> TASK OBJECTIVE: Among the entries below, only the lines from the one with "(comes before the" through the one with "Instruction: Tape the" are to be retyped, exactly and without pictures.

# # # # #

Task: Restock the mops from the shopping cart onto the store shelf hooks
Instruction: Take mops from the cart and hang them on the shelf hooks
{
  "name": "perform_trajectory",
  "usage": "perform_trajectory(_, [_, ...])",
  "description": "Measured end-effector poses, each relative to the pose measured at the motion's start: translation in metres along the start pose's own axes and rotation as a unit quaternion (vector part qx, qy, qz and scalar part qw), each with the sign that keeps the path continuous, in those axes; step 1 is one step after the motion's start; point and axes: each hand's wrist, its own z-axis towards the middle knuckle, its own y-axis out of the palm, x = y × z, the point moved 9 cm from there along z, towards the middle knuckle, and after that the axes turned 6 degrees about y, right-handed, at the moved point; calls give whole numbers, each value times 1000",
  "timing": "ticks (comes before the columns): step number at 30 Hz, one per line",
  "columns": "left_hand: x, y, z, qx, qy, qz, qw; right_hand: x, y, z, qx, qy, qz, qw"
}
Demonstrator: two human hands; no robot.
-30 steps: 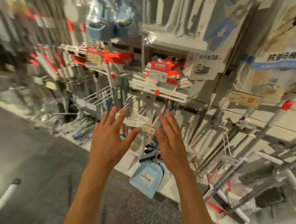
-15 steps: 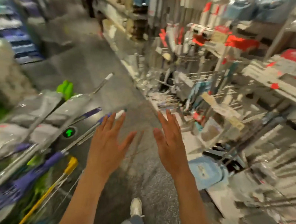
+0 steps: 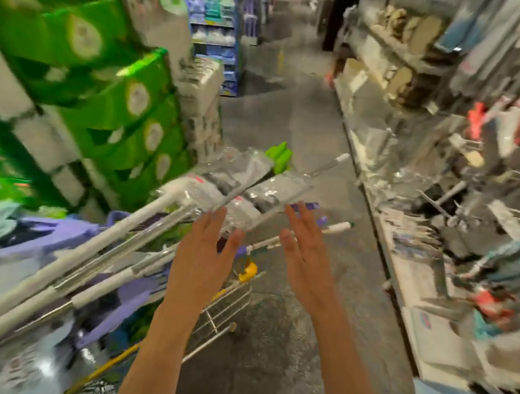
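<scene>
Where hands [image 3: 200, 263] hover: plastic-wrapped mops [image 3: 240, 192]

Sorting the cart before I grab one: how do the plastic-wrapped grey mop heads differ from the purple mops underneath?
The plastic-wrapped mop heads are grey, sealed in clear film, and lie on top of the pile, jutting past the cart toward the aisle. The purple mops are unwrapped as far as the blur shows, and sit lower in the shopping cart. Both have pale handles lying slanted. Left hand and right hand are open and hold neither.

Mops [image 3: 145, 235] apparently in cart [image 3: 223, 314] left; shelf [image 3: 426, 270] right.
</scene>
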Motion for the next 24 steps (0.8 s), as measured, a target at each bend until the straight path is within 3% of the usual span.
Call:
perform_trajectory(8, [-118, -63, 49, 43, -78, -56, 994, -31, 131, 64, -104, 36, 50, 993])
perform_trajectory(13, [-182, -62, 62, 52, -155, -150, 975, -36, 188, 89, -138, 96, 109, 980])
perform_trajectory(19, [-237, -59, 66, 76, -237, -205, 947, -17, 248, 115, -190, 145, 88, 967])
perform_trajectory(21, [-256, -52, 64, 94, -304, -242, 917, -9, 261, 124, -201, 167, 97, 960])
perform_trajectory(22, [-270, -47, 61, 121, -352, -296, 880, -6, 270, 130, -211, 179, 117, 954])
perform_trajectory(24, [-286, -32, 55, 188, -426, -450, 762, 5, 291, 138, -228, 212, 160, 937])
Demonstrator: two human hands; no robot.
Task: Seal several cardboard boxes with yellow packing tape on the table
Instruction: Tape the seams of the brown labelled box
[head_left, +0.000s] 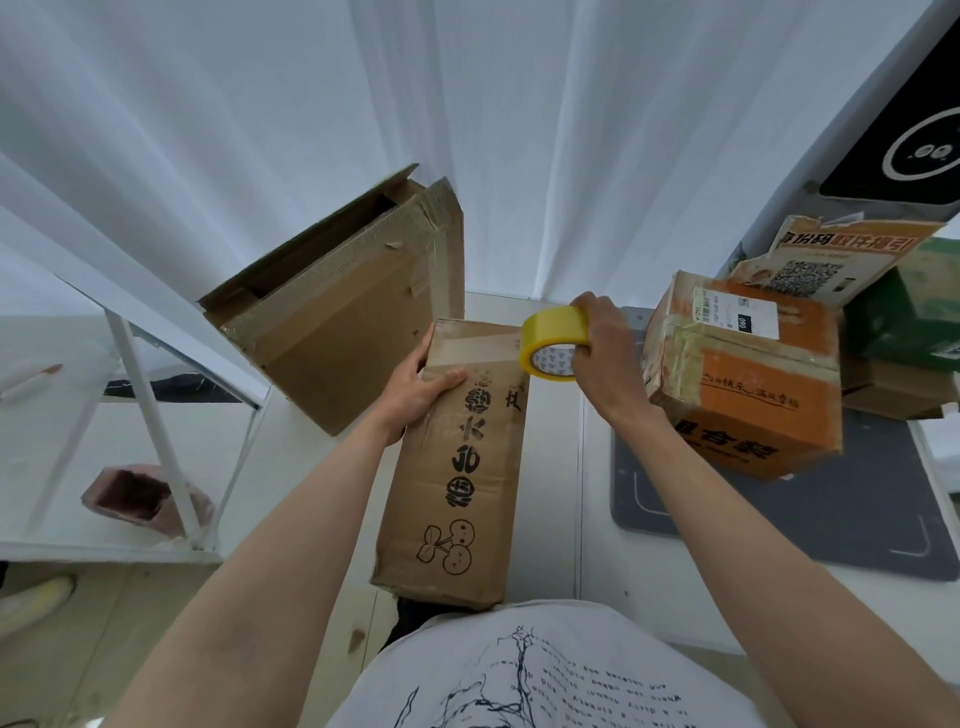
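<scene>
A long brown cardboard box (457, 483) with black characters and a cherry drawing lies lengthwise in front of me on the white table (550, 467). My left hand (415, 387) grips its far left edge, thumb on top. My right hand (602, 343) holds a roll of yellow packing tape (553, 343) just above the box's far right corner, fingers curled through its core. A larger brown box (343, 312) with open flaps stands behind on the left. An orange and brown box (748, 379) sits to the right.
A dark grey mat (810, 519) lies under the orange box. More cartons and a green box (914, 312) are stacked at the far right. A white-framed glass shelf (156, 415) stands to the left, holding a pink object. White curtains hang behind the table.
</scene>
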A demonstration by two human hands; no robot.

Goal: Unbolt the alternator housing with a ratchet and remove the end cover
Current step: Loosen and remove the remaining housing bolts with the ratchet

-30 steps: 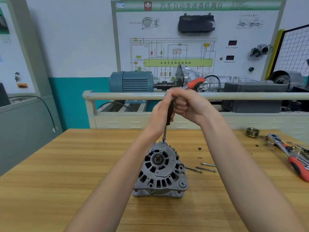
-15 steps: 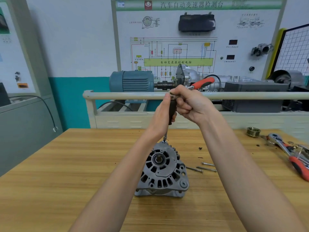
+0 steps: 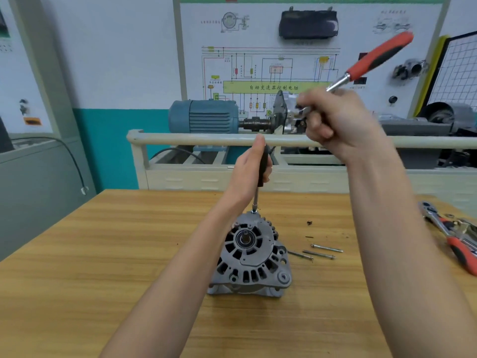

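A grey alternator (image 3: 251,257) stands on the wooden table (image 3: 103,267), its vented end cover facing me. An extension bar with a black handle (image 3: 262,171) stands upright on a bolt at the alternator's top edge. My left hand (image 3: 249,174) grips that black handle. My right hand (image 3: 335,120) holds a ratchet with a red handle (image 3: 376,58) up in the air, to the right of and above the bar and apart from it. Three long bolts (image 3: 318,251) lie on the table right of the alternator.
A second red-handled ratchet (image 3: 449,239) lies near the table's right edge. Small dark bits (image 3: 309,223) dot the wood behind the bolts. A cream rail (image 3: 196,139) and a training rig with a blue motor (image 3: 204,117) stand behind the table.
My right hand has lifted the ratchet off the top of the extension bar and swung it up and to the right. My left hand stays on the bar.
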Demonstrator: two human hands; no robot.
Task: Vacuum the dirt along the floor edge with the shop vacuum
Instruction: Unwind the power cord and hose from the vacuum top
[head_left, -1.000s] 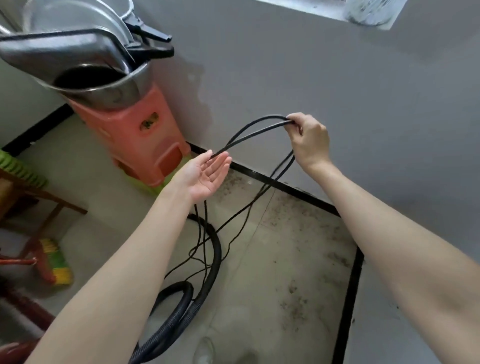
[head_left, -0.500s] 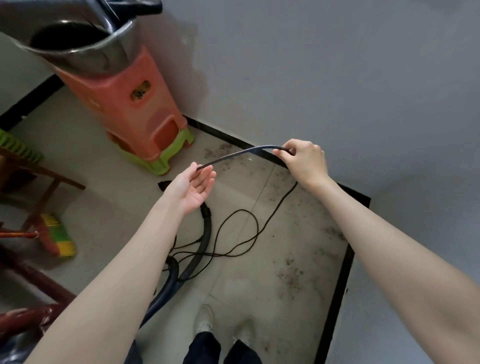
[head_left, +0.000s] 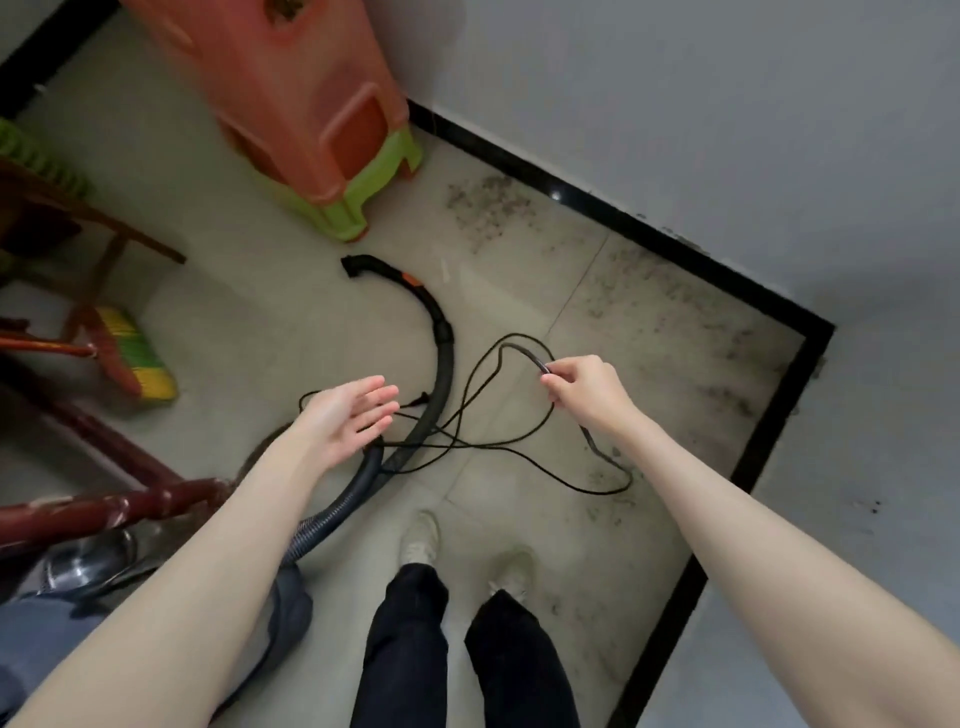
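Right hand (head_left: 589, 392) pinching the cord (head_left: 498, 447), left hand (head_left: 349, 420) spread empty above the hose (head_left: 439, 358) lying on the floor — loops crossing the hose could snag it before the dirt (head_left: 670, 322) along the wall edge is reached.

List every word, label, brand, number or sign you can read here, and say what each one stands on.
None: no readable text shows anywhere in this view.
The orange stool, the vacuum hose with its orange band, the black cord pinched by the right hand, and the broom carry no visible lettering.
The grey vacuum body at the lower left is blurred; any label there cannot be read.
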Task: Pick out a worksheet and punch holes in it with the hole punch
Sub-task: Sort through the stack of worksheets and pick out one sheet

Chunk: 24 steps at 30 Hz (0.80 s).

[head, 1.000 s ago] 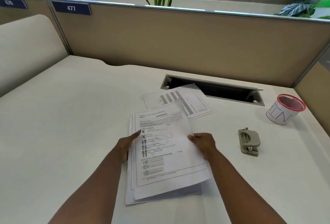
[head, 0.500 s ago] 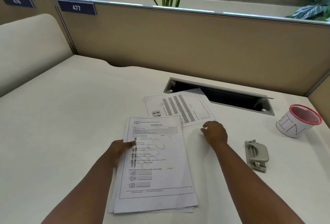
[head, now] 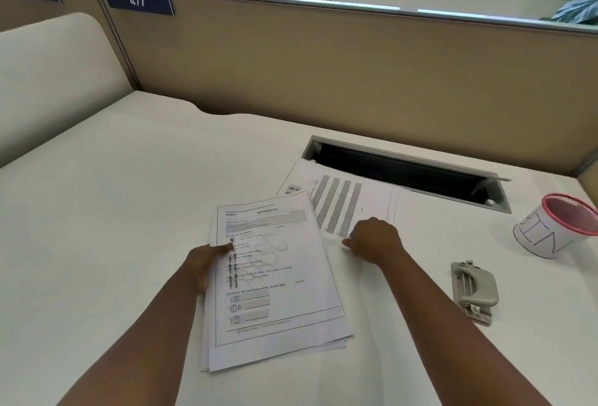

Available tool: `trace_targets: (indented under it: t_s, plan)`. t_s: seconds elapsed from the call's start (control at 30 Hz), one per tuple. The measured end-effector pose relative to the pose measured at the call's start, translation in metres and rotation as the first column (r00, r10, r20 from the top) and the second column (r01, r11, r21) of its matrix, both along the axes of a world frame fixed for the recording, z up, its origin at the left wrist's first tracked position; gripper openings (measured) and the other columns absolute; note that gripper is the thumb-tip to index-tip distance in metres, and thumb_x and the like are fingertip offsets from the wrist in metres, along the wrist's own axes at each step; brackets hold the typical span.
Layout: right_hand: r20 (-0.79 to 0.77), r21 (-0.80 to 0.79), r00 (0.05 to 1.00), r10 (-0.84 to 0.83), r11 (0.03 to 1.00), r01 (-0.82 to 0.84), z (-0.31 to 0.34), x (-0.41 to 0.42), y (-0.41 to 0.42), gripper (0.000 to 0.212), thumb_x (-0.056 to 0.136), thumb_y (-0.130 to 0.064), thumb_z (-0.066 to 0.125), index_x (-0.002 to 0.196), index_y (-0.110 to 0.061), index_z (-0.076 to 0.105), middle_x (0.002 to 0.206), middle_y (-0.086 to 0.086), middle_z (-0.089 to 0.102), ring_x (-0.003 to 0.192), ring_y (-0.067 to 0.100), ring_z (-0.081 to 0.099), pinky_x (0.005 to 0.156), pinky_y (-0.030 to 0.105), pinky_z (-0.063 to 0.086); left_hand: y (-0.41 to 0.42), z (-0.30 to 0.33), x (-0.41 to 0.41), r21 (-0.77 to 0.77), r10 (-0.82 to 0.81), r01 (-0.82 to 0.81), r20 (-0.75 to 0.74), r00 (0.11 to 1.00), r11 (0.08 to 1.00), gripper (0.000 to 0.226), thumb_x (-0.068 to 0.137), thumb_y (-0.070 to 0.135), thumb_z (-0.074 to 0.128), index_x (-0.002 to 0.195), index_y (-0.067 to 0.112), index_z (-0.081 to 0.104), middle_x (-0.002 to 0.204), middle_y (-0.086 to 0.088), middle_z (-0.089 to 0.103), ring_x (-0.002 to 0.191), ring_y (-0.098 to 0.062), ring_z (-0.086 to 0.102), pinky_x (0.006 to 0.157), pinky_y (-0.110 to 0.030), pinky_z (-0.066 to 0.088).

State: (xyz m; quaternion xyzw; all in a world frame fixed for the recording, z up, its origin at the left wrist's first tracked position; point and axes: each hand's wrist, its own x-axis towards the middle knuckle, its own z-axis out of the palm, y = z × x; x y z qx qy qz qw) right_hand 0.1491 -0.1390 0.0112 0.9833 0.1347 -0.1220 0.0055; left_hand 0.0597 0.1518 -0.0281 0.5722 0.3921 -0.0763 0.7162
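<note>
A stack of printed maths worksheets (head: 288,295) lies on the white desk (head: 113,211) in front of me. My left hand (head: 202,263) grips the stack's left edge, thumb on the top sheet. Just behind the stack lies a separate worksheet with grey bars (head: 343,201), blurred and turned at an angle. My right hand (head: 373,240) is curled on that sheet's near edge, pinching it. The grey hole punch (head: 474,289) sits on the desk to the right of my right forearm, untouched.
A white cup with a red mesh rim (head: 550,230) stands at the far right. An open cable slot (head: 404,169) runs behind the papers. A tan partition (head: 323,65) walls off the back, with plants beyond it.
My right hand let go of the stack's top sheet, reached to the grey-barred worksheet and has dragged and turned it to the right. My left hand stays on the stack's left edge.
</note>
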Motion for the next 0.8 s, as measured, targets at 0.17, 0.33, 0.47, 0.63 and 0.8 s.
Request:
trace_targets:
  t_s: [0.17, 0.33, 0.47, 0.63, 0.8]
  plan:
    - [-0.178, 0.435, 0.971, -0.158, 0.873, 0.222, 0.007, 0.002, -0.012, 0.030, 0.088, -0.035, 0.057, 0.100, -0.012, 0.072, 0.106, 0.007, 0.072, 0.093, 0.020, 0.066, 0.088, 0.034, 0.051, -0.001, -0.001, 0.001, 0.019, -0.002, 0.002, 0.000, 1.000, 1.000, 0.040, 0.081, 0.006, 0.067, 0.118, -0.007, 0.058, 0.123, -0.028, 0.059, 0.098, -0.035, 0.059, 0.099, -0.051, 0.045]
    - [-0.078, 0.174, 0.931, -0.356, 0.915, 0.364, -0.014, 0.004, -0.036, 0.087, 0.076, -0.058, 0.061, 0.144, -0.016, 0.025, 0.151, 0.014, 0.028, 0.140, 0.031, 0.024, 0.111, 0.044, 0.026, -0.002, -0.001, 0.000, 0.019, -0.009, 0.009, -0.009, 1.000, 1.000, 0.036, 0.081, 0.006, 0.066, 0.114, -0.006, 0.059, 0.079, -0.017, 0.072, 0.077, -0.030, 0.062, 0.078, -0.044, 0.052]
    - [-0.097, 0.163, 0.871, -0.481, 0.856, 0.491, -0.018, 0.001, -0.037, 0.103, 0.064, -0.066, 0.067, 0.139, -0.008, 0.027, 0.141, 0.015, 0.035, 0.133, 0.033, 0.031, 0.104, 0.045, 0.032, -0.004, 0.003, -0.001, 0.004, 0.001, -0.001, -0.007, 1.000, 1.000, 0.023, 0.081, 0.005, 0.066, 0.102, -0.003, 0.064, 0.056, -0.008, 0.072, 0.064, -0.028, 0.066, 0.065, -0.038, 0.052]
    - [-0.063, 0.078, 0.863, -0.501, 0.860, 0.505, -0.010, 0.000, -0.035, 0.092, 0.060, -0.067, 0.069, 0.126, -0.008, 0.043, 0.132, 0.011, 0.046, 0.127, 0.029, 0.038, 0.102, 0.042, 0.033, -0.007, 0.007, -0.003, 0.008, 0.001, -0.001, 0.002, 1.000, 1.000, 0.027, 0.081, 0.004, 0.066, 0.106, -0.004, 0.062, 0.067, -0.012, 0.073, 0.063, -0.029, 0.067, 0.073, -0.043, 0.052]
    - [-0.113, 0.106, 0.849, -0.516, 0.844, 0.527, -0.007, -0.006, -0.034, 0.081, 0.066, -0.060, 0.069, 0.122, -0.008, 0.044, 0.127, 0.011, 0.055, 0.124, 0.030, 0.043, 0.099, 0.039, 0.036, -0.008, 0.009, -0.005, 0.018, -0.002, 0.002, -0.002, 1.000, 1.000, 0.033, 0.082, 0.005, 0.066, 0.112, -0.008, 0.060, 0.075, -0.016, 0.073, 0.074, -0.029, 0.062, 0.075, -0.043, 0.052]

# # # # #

> EXERCISE RESULT:
  "timing": "ticks (comes before the columns): step number at 30 Hz, one per line",
  "columns": "left_hand: x, y, z, qx, qy, qz, qw; right_hand: x, y, z, qx, qy, qz, qw"
}
Demonstrator: two human hands; no robot.
-30 steps: 
-15 steps: 
+0 steps: 
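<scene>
Where hands [image 3: 200, 263] hover: plastic-wrapped mops [image 3: 240, 192]

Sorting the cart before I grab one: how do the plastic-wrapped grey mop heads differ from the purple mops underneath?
The plastic-wrapped mop heads are grey, sealed in clear film, and lie on top of the pile, jutting past the cart toward the aisle. The purple mops are unwrapped as far as the blur shows, and sit lower in the shopping cart. Both have pale handles lying slanted. Left hand and right hand are open and hold neither.

Mops [image 3: 145, 235] apparently in cart [image 3: 223, 314] left; shelf [image 3: 426, 270] right.
</scene>
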Motion for the next 24 steps (0.8 s), as measured, a target at each bend until the straight path is within 3% of the usual span.
Call:
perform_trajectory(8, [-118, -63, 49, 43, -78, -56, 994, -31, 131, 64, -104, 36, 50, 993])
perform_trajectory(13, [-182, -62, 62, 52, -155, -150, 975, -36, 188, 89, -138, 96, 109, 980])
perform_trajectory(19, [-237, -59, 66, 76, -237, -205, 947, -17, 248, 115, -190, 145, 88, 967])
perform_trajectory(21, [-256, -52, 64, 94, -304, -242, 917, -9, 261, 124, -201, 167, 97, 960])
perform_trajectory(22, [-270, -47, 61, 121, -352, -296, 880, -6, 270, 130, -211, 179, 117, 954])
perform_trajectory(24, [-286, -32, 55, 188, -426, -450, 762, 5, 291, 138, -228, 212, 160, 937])
Demonstrator: two human hands; no robot.
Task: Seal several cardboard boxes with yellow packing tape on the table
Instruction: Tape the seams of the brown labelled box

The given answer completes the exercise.